----- EXERCISE MATERIAL
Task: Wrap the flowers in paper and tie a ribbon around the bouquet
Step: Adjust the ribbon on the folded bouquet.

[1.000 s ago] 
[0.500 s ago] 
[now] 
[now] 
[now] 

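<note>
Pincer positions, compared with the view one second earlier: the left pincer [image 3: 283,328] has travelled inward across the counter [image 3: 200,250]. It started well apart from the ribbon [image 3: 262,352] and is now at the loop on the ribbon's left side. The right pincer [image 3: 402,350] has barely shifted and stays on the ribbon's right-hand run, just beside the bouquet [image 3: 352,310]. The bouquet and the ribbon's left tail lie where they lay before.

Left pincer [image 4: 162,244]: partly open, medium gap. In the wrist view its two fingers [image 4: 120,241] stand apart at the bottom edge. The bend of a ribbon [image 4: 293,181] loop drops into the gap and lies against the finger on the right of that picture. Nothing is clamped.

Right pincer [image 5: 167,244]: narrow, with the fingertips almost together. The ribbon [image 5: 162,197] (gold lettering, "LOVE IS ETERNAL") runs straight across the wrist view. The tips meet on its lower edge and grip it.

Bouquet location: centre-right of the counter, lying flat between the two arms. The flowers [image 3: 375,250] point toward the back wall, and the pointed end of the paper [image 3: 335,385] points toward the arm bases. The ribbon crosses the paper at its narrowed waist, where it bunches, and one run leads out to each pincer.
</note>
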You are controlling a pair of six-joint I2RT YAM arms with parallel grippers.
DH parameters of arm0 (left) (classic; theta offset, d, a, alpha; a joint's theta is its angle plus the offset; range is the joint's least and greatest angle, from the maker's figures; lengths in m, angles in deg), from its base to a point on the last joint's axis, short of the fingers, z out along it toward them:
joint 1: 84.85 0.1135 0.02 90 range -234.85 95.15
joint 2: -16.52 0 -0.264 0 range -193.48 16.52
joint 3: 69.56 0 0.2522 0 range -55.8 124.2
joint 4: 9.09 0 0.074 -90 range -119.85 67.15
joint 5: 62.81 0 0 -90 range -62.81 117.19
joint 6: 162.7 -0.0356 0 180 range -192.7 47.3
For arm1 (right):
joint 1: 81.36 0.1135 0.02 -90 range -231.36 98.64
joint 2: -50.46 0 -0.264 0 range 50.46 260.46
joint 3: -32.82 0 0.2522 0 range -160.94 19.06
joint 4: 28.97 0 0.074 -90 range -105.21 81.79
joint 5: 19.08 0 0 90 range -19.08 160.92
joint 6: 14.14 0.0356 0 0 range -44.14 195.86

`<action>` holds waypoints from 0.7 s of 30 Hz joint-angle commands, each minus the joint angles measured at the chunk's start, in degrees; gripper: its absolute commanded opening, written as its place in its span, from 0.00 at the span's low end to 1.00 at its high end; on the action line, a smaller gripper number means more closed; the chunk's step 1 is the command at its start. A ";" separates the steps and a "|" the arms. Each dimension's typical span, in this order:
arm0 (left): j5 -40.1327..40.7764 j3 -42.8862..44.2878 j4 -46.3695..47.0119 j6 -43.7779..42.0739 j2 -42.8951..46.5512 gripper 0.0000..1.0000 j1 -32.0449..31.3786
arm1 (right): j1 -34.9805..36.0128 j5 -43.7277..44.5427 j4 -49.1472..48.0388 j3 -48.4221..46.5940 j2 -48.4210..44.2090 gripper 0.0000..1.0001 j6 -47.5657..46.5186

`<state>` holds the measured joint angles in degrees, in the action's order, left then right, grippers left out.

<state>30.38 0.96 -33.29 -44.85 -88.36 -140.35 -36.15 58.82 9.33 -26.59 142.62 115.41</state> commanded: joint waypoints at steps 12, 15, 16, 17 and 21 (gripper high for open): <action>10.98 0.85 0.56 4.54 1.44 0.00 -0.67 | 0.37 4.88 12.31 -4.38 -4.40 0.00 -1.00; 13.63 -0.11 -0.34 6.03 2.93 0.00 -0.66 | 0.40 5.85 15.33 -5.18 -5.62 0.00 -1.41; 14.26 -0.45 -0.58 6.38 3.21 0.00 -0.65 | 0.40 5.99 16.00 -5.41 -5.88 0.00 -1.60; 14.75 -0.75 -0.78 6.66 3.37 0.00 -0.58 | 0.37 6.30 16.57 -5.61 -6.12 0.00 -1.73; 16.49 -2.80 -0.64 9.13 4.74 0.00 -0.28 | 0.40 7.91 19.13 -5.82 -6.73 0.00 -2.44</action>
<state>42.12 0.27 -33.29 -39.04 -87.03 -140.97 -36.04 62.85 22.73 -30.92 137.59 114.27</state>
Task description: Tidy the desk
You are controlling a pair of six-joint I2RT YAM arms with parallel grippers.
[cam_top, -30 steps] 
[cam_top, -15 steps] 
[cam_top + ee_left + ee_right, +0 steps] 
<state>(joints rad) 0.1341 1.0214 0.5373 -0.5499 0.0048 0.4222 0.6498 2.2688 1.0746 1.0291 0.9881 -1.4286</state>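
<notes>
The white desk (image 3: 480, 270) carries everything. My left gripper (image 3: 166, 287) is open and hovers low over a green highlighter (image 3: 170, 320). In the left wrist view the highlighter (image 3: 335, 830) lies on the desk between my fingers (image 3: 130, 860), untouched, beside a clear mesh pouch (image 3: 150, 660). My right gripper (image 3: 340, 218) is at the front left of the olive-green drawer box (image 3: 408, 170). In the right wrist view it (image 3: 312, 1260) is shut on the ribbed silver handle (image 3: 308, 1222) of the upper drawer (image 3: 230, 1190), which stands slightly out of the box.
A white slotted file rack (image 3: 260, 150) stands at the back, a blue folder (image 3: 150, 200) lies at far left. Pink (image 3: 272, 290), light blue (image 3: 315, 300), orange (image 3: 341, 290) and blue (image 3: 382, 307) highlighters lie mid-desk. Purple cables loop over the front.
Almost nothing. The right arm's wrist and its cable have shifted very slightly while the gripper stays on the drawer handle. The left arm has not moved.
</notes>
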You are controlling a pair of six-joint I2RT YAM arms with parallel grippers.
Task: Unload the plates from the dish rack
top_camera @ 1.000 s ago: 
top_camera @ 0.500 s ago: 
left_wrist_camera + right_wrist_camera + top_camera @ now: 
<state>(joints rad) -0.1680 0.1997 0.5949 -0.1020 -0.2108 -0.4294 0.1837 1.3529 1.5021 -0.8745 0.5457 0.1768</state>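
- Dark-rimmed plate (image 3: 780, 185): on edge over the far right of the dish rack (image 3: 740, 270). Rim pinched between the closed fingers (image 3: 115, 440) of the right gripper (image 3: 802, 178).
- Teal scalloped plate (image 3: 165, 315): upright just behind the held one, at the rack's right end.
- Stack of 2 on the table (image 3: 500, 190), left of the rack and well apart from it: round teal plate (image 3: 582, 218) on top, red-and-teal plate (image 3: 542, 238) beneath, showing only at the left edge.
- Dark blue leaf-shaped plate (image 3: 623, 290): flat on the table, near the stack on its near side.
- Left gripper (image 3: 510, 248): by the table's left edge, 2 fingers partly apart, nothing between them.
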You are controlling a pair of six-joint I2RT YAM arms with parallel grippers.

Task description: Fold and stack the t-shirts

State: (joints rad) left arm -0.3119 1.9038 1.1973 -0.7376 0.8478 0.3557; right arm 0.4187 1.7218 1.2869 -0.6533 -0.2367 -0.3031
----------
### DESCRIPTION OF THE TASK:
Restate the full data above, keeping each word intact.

### FINAL ANSWER:
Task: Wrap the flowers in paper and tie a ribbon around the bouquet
Step: Adjust the ribbon on the folded bouquet.

[1.000 s ago] 
[0.500 s ago] 
[now] 
[now] 
[now] 

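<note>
Pincer positions, compared with the view one second earlier: the left pincer [image 3: 283,328] has travelled inward across the counter [image 3: 200,250]. It started well apart from the ribbon [image 3: 262,352] and is now at the loop on the ribbon's left side. The right pincer [image 3: 402,350] has barely shifted and stays on the ribbon's right-hand run, just beside the bouquet [image 3: 352,310]. The bouquet and the ribbon's left tail lie where they lay before.

Left pincer [image 4: 162,244]: partly open, medium gap. In the wrist view its two fingers [image 4: 120,241] stand apart at the bottom edge. The bend of a ribbon [image 4: 293,181] loop drops into the gap and lies against the finger on the right of that picture. Nothing is clamped.

Right pincer [image 5: 167,244]: narrow, with the fingertips almost together. The ribbon [image 5: 162,197] (gold lettering, "LOVE IS ETERNAL") runs straight across the wrist view. The tips meet on its lower edge and grip it.

Bouquet location: centre-right of the counter, lying flat between the two arms. The flowers [image 3: 375,250] point toward the back wall, and the pointed end of the paper [image 3: 335,385] points toward the arm bases. The ribbon crosses the paper at its narrowed waist, where it bunches, and one run leads out to each pincer.
</note>
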You are controlling a pair of six-joint I2RT YAM arms with parallel grippers.
DH parameters of arm0 (left) (classic; theta offset, d, a, alpha; a joint's theta is its angle plus the offset; range is the joint's least and greatest angle, from the maker's figures; lengths in m, angles in deg), from its base to a point on the last joint's axis, short of the fingers, z out along it toward them:
joint 1: 84.85 0.1135 0.02 90 range -234.85 95.15
joint 2: -16.52 0 -0.264 0 range -193.48 16.52
joint 3: 69.56 0 0.2522 0 range -55.8 124.2
joint 4: 9.09 0 0.074 -90 range -119.85 67.15
joint 5: 62.81 0 0 -90 range -62.81 117.19
joint 6: 162.7 -0.0356 0 180 range -192.7 47.3
For arm1 (right):
joint 1: 81.36 0.1135 0.02 -90 range -231.36 98.64
joint 2: -50.46 0 -0.264 0 range 50.46 260.46
joint 3: -32.82 0 0.2522 0 range -160.94 19.06
joint 4: 28.97 0 0.074 -90 range -105.21 81.79
joint 5: 19.08 0 0 90 range -19.08 160.92
joint 6: 14.14 0.0356 0 0 range -44.14 195.86

`<action>` holds waypoints from 0.7 s of 30 Hz joint-angle commands, each minus the joint angles measured at the chunk's start, in degrees; gripper: its absolute commanded opening, written as its place in its span, from 0.00 at the span's low end to 1.00 at its high end; on the action line, a smaller gripper number means more closed; the chunk's step 1 is the command at its start. A ";" separates the steps and a "|" the arms. Each dimension's typical span, in this order:
arm0 (left): j5 -40.1327..40.7764 j3 -42.8862..44.2878 j4 -46.3695..47.0119 j6 -43.7779..42.0739 j2 -42.8951..46.5512 gripper 0.0000..1.0000 j1 -32.0449..31.3786
arm1 (right): j1 -34.9805..36.0128 j5 -43.7277..44.5427 j4 -49.1472..48.0388 j3 -48.4221..46.5940 j2 -48.4210..44.2090 gripper 0.0000..1.0001 j6 -47.5657..46.5186

`<state>` holds the measured joint angles in degrees, in the action's order, left then right, grippers left out.

<state>30.38 0.96 -33.29 -44.85 -88.36 -140.35 -36.15 58.82 9.33 -26.59 142.62 115.41</state> commanded: joint waypoints at steps 12, 15, 16, 17 and 21 (gripper high for open): <action>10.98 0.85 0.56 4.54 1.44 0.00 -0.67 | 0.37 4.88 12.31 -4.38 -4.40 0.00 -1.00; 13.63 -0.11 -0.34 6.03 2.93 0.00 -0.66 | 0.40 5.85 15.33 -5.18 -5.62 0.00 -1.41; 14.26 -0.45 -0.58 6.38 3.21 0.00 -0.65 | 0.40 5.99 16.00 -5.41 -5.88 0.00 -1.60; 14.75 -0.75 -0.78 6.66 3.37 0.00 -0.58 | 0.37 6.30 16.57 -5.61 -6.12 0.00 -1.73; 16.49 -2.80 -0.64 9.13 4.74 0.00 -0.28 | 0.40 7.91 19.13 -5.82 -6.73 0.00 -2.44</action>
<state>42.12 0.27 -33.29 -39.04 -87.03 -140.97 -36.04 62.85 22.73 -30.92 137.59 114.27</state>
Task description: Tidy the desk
You are controlling a pair of six-joint I2RT YAM arms with parallel grippers.
[cam_top, -30 steps] 
[cam_top, -15 steps] 
[cam_top + ee_left + ee_right, +0 steps] 
<state>(joints rad) 0.1341 1.0214 0.5373 -0.5499 0.0048 0.4222 0.6498 2.2688 1.0746 1.0291 0.9881 -1.4286</state>
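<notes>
The white desk (image 3: 480, 270) carries everything. My left gripper (image 3: 166, 287) is open and hovers low over a green highlighter (image 3: 170, 320). In the left wrist view the highlighter (image 3: 335, 830) lies on the desk between my fingers (image 3: 130, 860), untouched, beside a clear mesh pouch (image 3: 150, 660). My right gripper (image 3: 340, 218) is at the front left of the olive-green drawer box (image 3: 408, 170). In the right wrist view it (image 3: 312, 1260) is shut on the ribbed silver handle (image 3: 308, 1222) of the upper drawer (image 3: 230, 1190), which stands slightly out of the box.
A white slotted file rack (image 3: 260, 150) stands at the back, a blue folder (image 3: 150, 200) lies at far left. Pink (image 3: 272, 290), light blue (image 3: 315, 300), orange (image 3: 341, 290) and blue (image 3: 382, 307) highlighters lie mid-desk. Purple cables loop over the front.
Almost nothing. The right arm's wrist and its cable have shifted very slightly while the gripper stays on the drawer handle. The left arm has not moved.
</notes>
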You are controlling a pair of six-joint I2RT YAM arms with parallel grippers.
Task: Unload the plates from the dish rack
top_camera @ 1.000 s ago: 
top_camera @ 0.500 s ago: 
left_wrist_camera + right_wrist_camera + top_camera @ now: 
<state>(joints rad) -0.1680 0.1997 0.5949 -0.1020 -0.2108 -0.4294 0.1837 1.3529 1.5021 -0.8745 0.5457 0.1768</state>
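- Dark-rimmed plate (image 3: 780, 185): on edge over the far right of the dish rack (image 3: 740, 270). Rim pinched between the closed fingers (image 3: 115, 440) of the right gripper (image 3: 802, 178).
- Teal scalloped plate (image 3: 165, 315): upright just behind the held one, at the rack's right end.
- Stack of 2 on the table (image 3: 500, 190), left of the rack and well apart from it: round teal plate (image 3: 582, 218) on top, red-and-teal plate (image 3: 542, 238) beneath, showing only at the left edge.
- Dark blue leaf-shaped plate (image 3: 623, 290): flat on the table, near the stack on its near side.
- Left gripper (image 3: 510, 248): by the table's left edge, 2 fingers partly apart, nothing between them.
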You are controlling a pair of six-joint I2RT YAM arms with parallel grippers.

Task description: Fold and stack the t-shirts

State: (joints rad) left arm -0.3119 1.9038 1.1973 -0.7376 0.8478 0.3557; right arm 0.4187 1.7218 1.2869 -0.6533 -0.2367 -0.3031

This output contains the complete answer.